— Exercise aim —
Every line containing "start" should be identified and copied from the data below.

— Records to process —
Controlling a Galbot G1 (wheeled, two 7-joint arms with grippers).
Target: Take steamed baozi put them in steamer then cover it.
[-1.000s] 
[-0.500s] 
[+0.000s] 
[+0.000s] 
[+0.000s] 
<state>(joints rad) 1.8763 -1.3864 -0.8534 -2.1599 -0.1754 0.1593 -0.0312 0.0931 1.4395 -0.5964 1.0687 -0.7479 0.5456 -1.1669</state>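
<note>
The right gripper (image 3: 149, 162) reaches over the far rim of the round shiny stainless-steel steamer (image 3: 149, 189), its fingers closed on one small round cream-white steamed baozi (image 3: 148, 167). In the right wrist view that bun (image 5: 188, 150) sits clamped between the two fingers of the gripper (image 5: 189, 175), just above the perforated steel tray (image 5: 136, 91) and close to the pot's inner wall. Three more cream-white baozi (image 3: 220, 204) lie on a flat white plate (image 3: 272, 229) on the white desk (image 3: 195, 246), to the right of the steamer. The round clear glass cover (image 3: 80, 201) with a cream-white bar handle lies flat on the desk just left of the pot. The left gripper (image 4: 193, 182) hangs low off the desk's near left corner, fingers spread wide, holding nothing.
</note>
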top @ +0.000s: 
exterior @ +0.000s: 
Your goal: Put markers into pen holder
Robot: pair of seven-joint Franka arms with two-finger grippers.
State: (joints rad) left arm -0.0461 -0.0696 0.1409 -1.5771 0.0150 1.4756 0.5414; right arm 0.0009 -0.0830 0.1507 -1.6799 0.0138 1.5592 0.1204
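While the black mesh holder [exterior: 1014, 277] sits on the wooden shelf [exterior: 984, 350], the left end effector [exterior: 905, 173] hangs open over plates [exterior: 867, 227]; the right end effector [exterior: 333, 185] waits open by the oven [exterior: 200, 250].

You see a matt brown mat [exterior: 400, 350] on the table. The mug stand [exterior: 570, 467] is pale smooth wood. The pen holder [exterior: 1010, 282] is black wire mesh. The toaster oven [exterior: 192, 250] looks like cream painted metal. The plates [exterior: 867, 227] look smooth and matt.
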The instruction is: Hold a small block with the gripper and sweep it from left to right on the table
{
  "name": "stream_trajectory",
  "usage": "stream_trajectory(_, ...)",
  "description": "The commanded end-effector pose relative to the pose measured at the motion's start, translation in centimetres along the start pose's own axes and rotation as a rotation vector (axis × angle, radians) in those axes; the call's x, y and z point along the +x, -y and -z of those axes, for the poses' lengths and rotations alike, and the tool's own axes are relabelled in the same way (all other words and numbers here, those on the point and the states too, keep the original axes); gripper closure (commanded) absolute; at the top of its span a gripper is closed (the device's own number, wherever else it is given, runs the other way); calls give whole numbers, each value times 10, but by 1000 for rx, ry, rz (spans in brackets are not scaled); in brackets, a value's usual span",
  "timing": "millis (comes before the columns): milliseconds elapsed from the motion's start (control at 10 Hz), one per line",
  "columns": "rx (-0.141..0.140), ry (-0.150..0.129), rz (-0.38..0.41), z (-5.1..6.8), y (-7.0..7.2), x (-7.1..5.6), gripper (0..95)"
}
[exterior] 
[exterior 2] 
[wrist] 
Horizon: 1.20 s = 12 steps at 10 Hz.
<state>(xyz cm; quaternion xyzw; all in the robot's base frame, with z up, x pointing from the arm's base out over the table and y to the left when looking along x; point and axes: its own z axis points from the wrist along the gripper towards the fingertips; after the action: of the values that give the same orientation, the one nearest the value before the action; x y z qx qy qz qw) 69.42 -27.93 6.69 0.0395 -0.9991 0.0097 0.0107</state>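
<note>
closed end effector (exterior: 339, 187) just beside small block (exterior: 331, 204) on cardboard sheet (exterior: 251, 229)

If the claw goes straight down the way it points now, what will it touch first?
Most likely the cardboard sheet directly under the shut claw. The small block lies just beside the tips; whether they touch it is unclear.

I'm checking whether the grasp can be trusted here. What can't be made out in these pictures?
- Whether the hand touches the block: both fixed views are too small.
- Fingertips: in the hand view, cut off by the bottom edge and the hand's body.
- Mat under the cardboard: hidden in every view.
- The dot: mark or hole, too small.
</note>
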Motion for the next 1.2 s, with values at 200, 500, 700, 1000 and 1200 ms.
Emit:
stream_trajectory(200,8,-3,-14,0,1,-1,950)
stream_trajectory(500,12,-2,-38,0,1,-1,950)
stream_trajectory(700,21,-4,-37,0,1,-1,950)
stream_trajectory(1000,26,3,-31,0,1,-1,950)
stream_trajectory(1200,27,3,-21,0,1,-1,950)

— Written response —
  "description": "The commanded end-effector pose relative to the pose measured at the motion's start, translation in centimetres along the start pose's own axes and rotation as a rotation vector (axis × angle, radians) in those axes; the call's x, y and z point along the +x, -y and -z of those axes, for the poses' lengths and rotations alike, and the tool's own axes are relabelled in the same way (all other words and numbers here, those on the point and the states too, keep the original axes); gripper closure (commanded) absolute; at the top of its span a gripper is closed (the device's own number, wherever else it is given, runs the other way); calls give whole numbers, each value times 10, but by 1000 for rx, ry, rz (spans in brackets are not scaled); in brackets, a value's usual span",
  "timing": "millis (comes before the columns): milliseconds elapsed from the motion's start (control at 10 Hz), one per line",

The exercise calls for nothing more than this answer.